The second project is The Stuart Hall Project (2013), which is a single-channel piece made specifically for the cinema (it is shown in galleries but the onus was to try and get it into the cinema). It returns to the question of biography again, but this time the figure of Stuart Hall converses not with himself – not the psychic and the historic – but with the outside world. We wanted to find out the extent to which, as you watched his evolution on television and radio over a 50-year period, one discerns or not the Stuart Hall that we know now. And of course that’s what happens, because on the whole people treat the media – TV and radio – as supplements which are somehow inferior to the real thing, which is writing books. Sometimes even the figures involved themselves do that. I think what happened with us looking at his multiple interventions in TV and radio is that sometimes the relationship between writing and television appearance reverses the conventional narrative.

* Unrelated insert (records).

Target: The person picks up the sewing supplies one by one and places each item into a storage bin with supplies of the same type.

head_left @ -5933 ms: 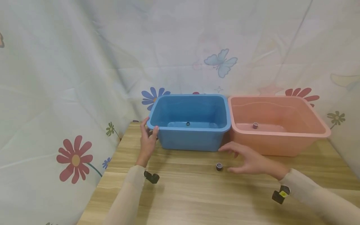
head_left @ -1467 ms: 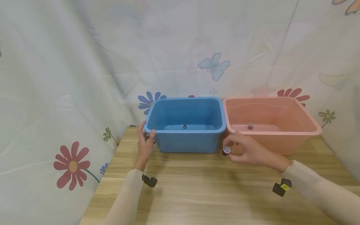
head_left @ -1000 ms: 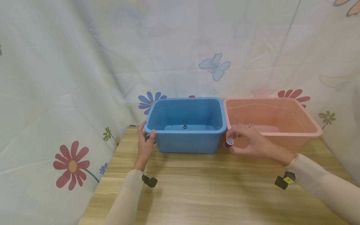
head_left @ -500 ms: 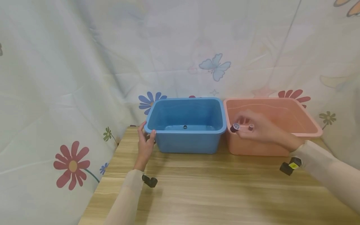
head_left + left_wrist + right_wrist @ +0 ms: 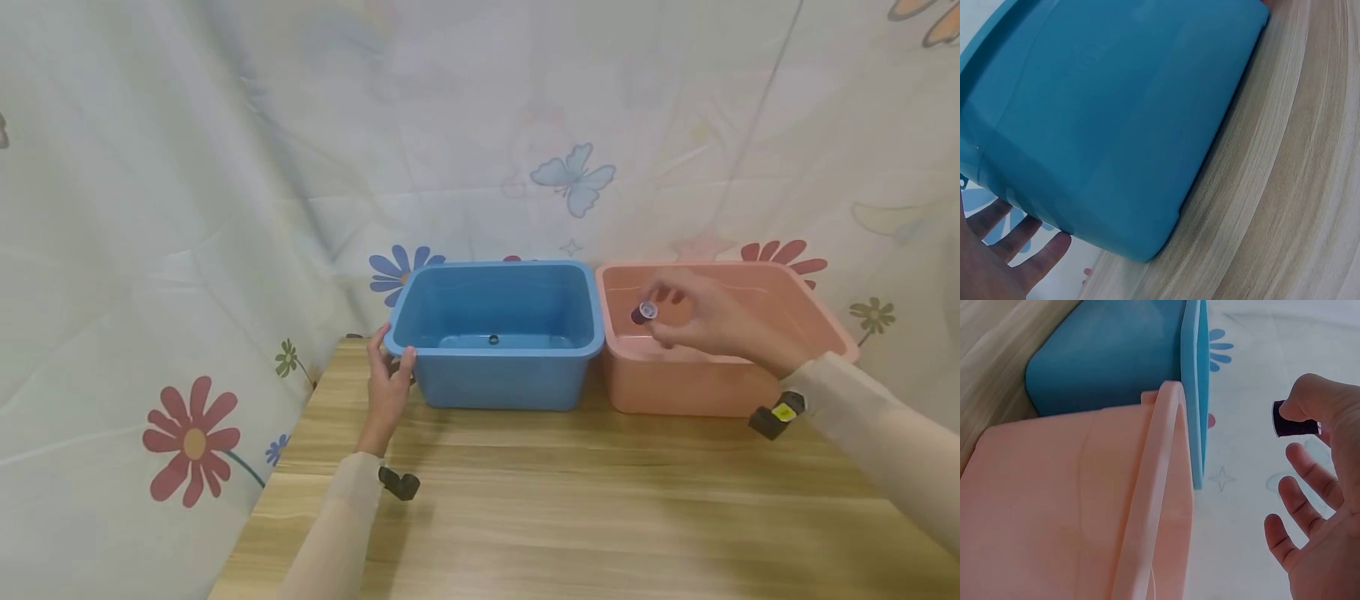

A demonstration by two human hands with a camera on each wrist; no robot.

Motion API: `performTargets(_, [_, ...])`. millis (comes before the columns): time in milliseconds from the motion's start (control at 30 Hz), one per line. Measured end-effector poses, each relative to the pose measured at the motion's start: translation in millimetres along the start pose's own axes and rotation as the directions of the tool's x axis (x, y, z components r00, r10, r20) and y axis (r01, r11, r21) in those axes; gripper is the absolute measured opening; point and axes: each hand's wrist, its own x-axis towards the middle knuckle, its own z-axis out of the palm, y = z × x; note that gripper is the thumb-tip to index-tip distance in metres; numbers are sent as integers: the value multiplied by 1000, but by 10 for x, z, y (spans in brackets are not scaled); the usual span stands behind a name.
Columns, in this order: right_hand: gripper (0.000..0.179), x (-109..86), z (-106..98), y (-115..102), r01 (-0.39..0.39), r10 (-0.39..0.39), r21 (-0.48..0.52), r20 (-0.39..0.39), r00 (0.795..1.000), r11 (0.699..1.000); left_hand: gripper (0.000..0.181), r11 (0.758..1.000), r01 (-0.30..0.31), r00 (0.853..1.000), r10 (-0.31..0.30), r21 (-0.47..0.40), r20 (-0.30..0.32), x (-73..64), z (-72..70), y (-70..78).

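Observation:
My right hand (image 5: 712, 321) pinches a small spool of dark purple thread (image 5: 643, 312) between thumb and forefinger, above the opening of the pink tub (image 5: 675, 387). In the right wrist view the thread spool (image 5: 1295, 420) shows pale ends, and the other fingers (image 5: 1300, 506) are spread, off the spool. My left hand (image 5: 387, 396) holds the front left corner of the blue tub (image 5: 498, 382), thumb at the front of the rim and fingers along the left side. On the floor of the blue tub lies a small dark round thing (image 5: 493, 339), too small to identify.
Both tubs stand side by side at the back of a wooden table (image 5: 510, 500), the blue one on the left. Behind them hangs a pale curtain (image 5: 465, 125) printed with flowers and butterflies. My right hand covers part of the pink tub's inside.
My right hand has picked the spool up from the table and raised it over the pink tub's front rim. The spool inside that tub is now out of sight. My left hand stays put.

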Motion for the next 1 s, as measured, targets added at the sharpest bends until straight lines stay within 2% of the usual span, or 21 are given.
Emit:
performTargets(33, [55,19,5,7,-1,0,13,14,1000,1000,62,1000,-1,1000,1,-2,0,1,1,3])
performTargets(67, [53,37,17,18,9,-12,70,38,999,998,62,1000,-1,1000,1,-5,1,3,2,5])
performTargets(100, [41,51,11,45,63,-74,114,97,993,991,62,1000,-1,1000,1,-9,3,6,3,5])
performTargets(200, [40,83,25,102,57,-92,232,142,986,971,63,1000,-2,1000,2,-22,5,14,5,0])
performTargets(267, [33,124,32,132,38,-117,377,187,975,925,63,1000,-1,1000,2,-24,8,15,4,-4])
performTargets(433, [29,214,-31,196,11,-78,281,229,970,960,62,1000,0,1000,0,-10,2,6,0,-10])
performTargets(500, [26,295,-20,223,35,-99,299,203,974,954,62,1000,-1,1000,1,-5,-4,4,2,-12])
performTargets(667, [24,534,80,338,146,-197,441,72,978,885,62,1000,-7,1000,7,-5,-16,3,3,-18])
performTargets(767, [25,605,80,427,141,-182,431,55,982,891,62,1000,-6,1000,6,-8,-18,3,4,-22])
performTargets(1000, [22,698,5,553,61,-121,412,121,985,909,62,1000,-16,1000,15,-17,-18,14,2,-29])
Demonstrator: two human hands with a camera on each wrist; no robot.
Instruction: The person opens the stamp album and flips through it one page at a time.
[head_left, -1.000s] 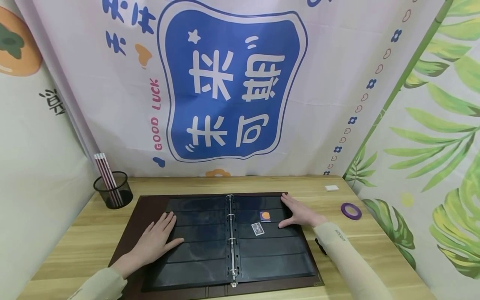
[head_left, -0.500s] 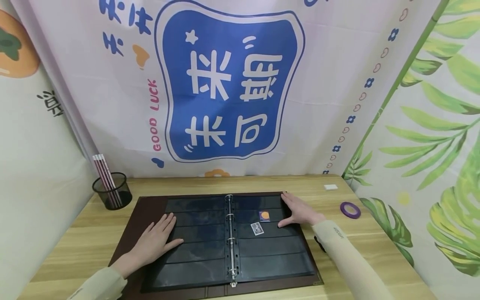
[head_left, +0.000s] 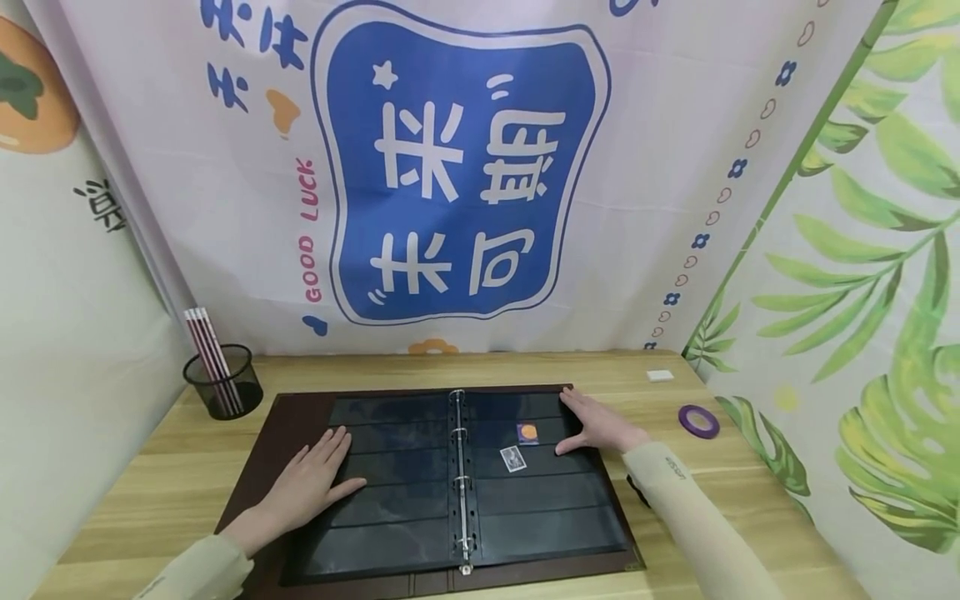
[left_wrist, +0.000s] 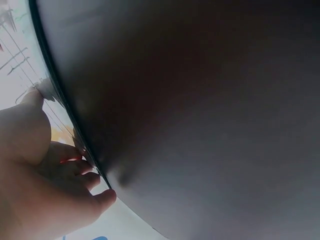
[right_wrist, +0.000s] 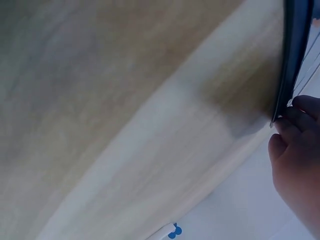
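Observation:
A ring binder album point(head_left: 405, 581) with black strip-pocket pages lies spread on the wooden desk. My left hand point(head_left: 300, 487) rests flat on the left page's outer side, fingers extended and thumb apart. On the right page's outer edge rests my right hand point(head_left: 596, 423), its thumb and fingers spread. Two small stamps lie on the right page, left of that hand: a purple one with an orange disc point(head_left: 528, 432) and a grey one with a white border point(head_left: 513, 458), slightly tilted. Both wrist views show the hands at the album's edges, the left hand point(left_wrist: 55, 185) and the right hand point(right_wrist: 300, 145).
A black mesh cup point(head_left: 250, 392) with several striped pencils point(head_left: 213, 358) stands at the back left. Toward the right lie a small white block point(head_left: 660, 376) and a purple ring-shaped roll point(head_left: 698, 422). A printed cloth point(head_left: 420, 342) hangs behind the desk point(head_left: 720, 508).
The head view has shifted slightly. Both hands, the album and the stamps keep their places relative to one another.

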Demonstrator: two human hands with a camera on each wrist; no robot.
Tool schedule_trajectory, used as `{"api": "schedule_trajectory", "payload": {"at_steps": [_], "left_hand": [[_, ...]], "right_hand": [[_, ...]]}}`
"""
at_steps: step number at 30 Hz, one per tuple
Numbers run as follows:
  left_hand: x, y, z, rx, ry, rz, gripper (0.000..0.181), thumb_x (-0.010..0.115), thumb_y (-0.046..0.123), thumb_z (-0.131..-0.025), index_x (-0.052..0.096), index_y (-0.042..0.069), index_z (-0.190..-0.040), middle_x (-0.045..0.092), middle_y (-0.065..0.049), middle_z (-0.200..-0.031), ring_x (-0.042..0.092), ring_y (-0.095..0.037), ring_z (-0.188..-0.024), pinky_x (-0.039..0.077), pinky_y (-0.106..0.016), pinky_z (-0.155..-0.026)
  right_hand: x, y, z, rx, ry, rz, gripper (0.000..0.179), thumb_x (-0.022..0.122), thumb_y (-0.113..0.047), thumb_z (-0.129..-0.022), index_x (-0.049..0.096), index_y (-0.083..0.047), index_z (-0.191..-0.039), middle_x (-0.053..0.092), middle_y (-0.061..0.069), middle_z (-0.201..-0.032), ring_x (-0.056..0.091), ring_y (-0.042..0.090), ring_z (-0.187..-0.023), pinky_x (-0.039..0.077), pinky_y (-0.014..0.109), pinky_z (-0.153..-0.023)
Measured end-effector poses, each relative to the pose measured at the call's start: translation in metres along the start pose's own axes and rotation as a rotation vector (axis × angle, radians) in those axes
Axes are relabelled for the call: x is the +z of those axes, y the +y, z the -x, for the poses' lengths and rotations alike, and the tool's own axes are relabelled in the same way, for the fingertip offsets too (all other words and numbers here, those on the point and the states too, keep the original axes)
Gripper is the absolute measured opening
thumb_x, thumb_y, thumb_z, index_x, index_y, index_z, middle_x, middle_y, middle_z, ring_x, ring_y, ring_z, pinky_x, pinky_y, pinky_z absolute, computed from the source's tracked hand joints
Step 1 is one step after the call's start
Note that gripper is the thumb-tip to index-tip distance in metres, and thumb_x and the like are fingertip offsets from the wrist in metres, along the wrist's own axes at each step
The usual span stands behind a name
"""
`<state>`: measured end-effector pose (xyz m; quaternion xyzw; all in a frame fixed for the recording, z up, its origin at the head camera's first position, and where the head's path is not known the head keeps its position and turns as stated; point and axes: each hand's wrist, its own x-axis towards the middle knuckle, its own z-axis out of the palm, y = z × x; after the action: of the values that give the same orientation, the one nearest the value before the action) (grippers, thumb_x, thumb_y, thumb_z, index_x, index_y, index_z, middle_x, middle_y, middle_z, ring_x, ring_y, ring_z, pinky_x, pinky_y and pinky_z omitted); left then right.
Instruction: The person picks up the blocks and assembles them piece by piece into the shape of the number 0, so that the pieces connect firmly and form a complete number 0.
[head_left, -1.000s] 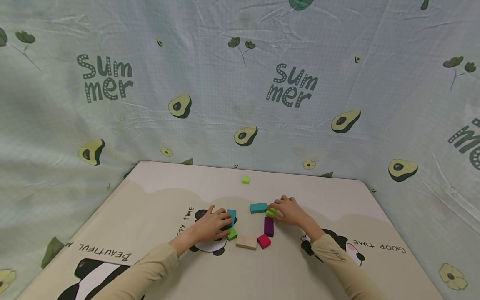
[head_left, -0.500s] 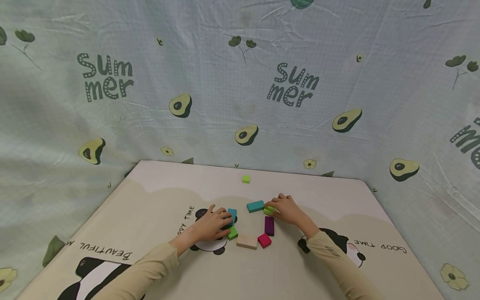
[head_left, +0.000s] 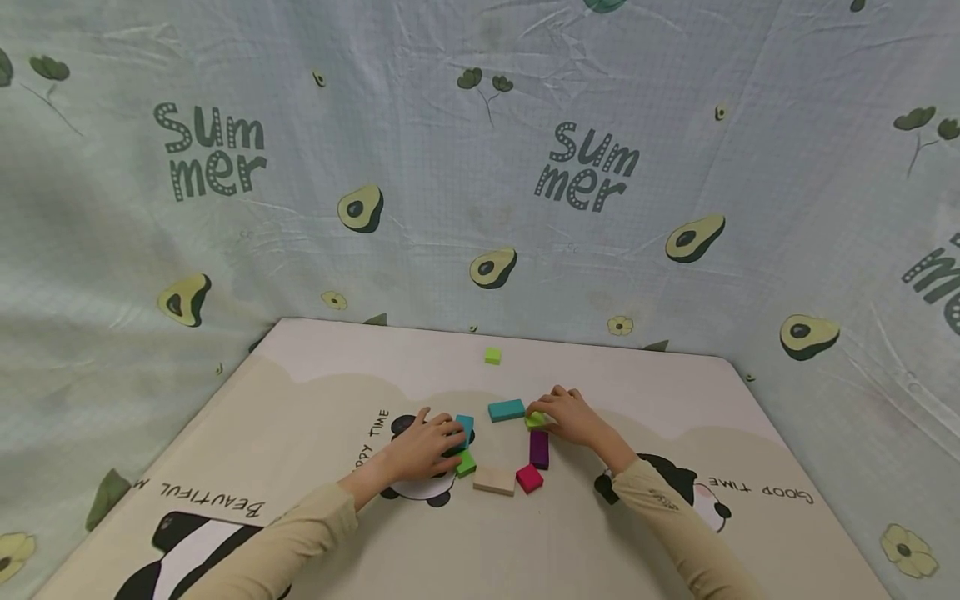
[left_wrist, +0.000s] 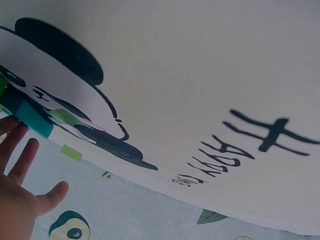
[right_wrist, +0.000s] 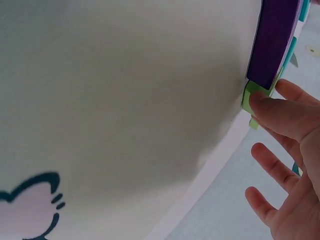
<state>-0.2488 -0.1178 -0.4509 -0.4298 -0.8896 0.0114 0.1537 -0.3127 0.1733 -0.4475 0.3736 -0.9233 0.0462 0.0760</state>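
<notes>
In the head view, several coloured blocks form a rough ring on the table. My right hand (head_left: pixel 572 417) pinches a lime green block (right_wrist: pixel 253 96) between thumb and index finger, at the end of a purple block (head_left: pixel 539 450). Just left of that green block lies a teal block (head_left: pixel 507 410). My left hand (head_left: pixel 422 450), fingers spread, touches a blue block (head_left: pixel 466 428) and partly covers it. Its thumb is by a green block (head_left: pixel 466 464). In the left wrist view, fingertips meet the blue block's side.
A beige block (head_left: pixel 493 481) and a red block (head_left: pixel 529 478) make up the near side of the ring. Farther back lies a small lime cube (head_left: pixel 492 356). The table (head_left: pixel 637 533) bears printed pandas, and a patterned cloth (head_left: pixel 420 150) hangs behind it.
My right hand has shifted a little left with the lime green block, and the teal block has slid left as well. My left hand stays in place.
</notes>
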Motion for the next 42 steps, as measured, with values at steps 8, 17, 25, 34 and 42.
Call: {"api": "schedule_trajectory", "payload": {"at_steps": [8, 17, 25, 34, 42], "left_hand": [[0.0017, 0.0002, 0.0003, -0.005, -0.004, 0.012, 0.032, 0.052, 0.036, -0.088, 0.059, 0.015, -0.111, 0.058, -0.001, -0.114, 0.051, -0.021, -0.107, 0.038, -0.058, -0.090], [0.0011, 0.0006, -0.0008, -0.008, -0.011, 0.012, 0.033, 0.051, 0.036, -0.088, 0.059, 0.015, -0.113, 0.058, -0.001, -0.115, 0.050, -0.021, -0.108, 0.037, -0.058, -0.090], [0.0027, 0.0003, -0.0005, 0.000, 0.014, 0.007, 0.032, 0.053, 0.036, -0.087, 0.060, 0.015, -0.111, 0.058, -0.001, -0.113, 0.051, -0.021, -0.107, 0.038, -0.058, -0.089], [0.0025, 0.0008, -0.0001, -0.009, -0.005, 0.016, 0.031, 0.051, 0.035, -0.089, 0.059, 0.015, -0.112, 0.058, -0.002, -0.114, 0.050, -0.021, -0.107, 0.037, -0.058, -0.089], [0.0033, 0.0008, 0.0008, -0.011, -0.003, -0.003, 0.032, 0.051, 0.036, -0.088, 0.059, 0.015, -0.112, 0.058, -0.001, -0.114, 0.050, -0.020, -0.107, 0.038, -0.057, -0.090]], "right_hand": [[-0.0005, -0.0009, -0.0021, -0.008, -0.005, 0.010, 0.031, 0.068, -0.005, -0.075, 0.065, -0.027, -0.097, 0.065, -0.001, -0.098, 0.046, 0.017, -0.086, 0.037, 0.041, -0.075], [-0.0022, -0.0032, -0.0013, 0.009, -0.021, -0.002, 0.030, 0.068, -0.006, -0.076, 0.065, -0.027, -0.097, 0.067, -0.002, -0.099, 0.045, 0.015, -0.085, 0.037, 0.040, -0.074], [-0.0003, -0.0024, -0.0008, 0.012, -0.021, -0.002, 0.031, 0.067, -0.006, -0.076, 0.065, -0.028, -0.098, 0.067, -0.002, -0.098, 0.046, 0.016, -0.086, 0.037, 0.043, -0.076], [0.0008, -0.0015, 0.0001, -0.001, -0.009, -0.015, 0.030, 0.067, -0.007, -0.077, 0.064, -0.027, -0.098, 0.066, -0.002, -0.100, 0.046, 0.016, -0.087, 0.037, 0.044, -0.077], [0.0012, -0.0002, 0.0051, -0.013, 0.033, 0.024, 0.028, 0.068, -0.014, -0.077, 0.064, -0.027, -0.102, 0.064, -0.003, -0.106, 0.048, 0.017, -0.094, 0.038, 0.041, -0.076]]}}
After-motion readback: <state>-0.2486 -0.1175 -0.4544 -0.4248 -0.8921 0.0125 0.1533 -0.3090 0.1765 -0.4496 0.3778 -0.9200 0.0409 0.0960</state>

The most famous project that he took part in is a project called Policing the Crisis: Mugging, the State and Law and Order (Palgrave Macmillan, 1978), which is a book about the study of mugging and how mugging became a social phenomenon, a subject of moral panics, and so on. When you go to the archive you realize that there are, for instance, television appearances where, for want of a better word, a rehearsal of the themes that became the book happens. Sometimes there is the idea that television is merely a space where what has been thought in the academy and in the ivory towers of the study is then translated to, and it’s not true. Sometimes the rush, sometimes the transitory nature, sometimes the call of the political moment forces certain figures like Stuart Hall to then have to do something that they then afterwards think, that was a good idea, maybe I’ll put that down into a book!

AD: I think on that note, and on the evocation of Stuart Hall, whom, as I said, made possible a lot of what I do today and made possible a lot of what you do today, that would be a good place to end. Thank you very much John.


[1] Frantz Fanon, The Wretched of the Earth, Grove Press, 1965.


Reference

Akomfrah, John. “John Akomfrah in Conversation with Anthony Downey.” Interview by Anthony Downey. Ibraaz. Ibraaz, 30 Apr. 2014.